In addition, according to the packaging method of the embodiment of the present application, on the basis of aligning and fixing the semiconductor device on the first carrier board by means of the alignment pad as described above, the second side of the semiconductor device (ie, the active surface) is pasted After the second carrier, the first carrier is removed and the plastic encapsulation process is performed, so that the active surface of the semiconductor device can be independently fixed and hermetically protected by the second carrier when the plastic encapsulation process is performed, so it is different from the existing chip-first/ Compared with the face-up type packaging process, it is not necessary to thin the mold body (such as grinding) or drill holes to expose the interconnection bumps or interconnection pads after performing the molding process, which can not only improve the efficiency of the molding process , and can also avoid accidental damage to the active surface of semiconductor devices caused by processes such as thinning (eg, grinding) or drilling, thereby improving yield.

As used herein, the term "semiconductor device" may refer to a wafer (also interchangeably called a die, die, die, integrated circuit) produced in a wafer factory (fab), that is, after wafer dicing and Chips that have not yet been packaged after testing, usually only have interconnection pads (pads) for external connections. If desired, the semiconductor device may also be a preprocessed (at least partially packaged) wafer, for example with interconnection bumps formed on the interconnection pads, or the semiconductor device may also have additional structures, for example stacked Chips and Packaged Chips.

As used herein, the term "active surface" generally refers to the side surface of a semiconductor device that has a circuit function and has interconnect pads (or interconnect bumps formed on the interconnect pads) thereon, and can also be used interchangeably It is called the front or functional side. An active surface of a semiconductor device and another side surface having no circuit function (which may be interchangeably referred to as a passive surface or a back surface) face each other.
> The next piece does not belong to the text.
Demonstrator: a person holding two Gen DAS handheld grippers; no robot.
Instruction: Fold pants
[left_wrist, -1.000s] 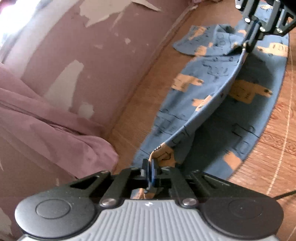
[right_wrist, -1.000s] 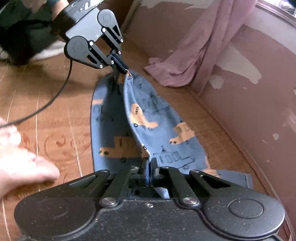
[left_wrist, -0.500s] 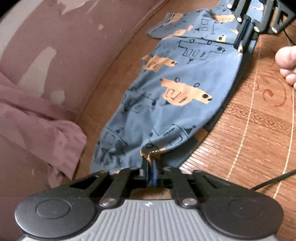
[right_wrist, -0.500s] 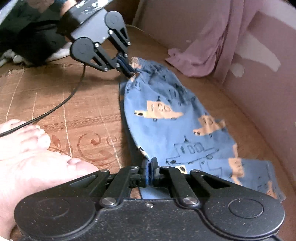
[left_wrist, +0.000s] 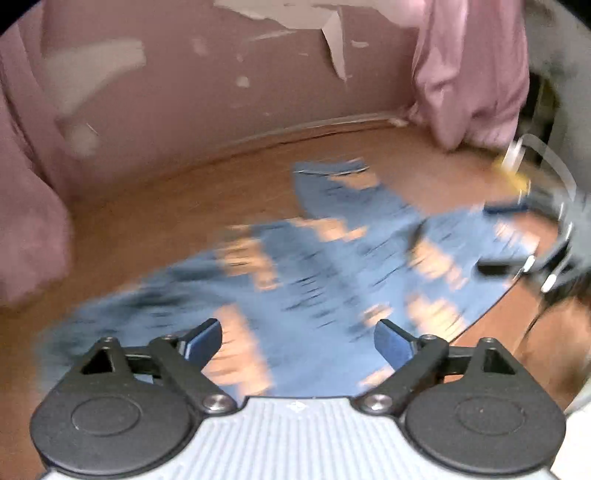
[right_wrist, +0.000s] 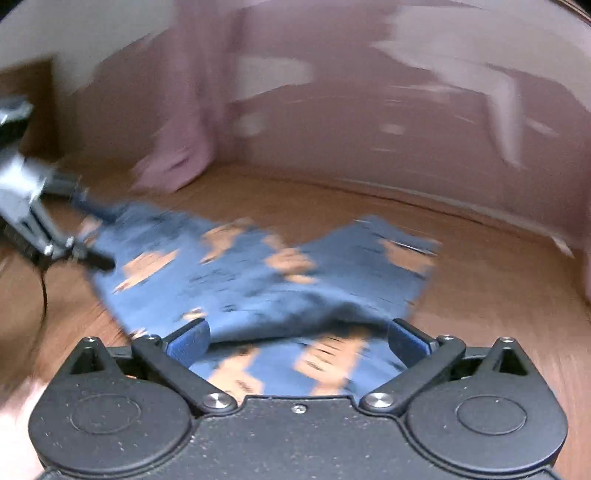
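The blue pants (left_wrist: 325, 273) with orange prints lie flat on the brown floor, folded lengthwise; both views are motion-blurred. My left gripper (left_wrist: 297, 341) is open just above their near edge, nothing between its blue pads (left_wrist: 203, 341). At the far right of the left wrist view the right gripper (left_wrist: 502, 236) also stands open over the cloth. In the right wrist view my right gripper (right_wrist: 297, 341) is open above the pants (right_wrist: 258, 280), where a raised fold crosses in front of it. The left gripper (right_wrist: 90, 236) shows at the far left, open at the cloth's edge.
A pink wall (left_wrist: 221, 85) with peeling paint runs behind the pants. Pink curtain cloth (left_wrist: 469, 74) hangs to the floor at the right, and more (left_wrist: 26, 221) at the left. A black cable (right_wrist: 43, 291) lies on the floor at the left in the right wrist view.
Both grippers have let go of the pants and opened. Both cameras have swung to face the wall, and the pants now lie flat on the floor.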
The term "connection terminal" as used herein generally refers to an interconnection pad or an interconnection bump on an active surface of a semiconductor device.

The term "alignment weld" as used herein generally refers to a structure that can be welded to a corresponding other alignment weld for alignment by welding methods known in the art.

Fig. 3 shows a schematic flowchart of a packaging method according to an embodiment of the present application. As shown in Figure 3, the packaging method includes the following steps:

S310: Provide at least one semiconductor device and a first carrier, wherein the semiconductor device respectively has an active surface and a passive surface opposite to each other, a connection terminal is formed on the active surface, and a connection terminal is formed on the passive surface A plurality of first alignment welding parts, and a plurality of second alignment welding parts respectively corresponding to the plurality of first alignment welding parts are formed on the first carrier.

In some embodiments, there are multiple semiconductor devices. As an example, the plurality of semiconductor devices may be at least partially different from each other in function, size or shape, or may be the same as each other. It should be understood that, according to specific process conditions or actual requirements (for example, the size and shape of the first carrier and the semiconductor device, the placement pitch or package size and shape of the semiconductor device, manufacturing process specifications, functional design of the semiconductor element etc.) to appropriately select the type and specific quantity of the semiconductor device, and the present application does not specifically limit this.

In some embodiments, the first carrier is a glass carrier, a ceramic carrier, a metal carrier, an organic polymer material carrier, or a silicon wafer, or a combination of two or more of the above materials.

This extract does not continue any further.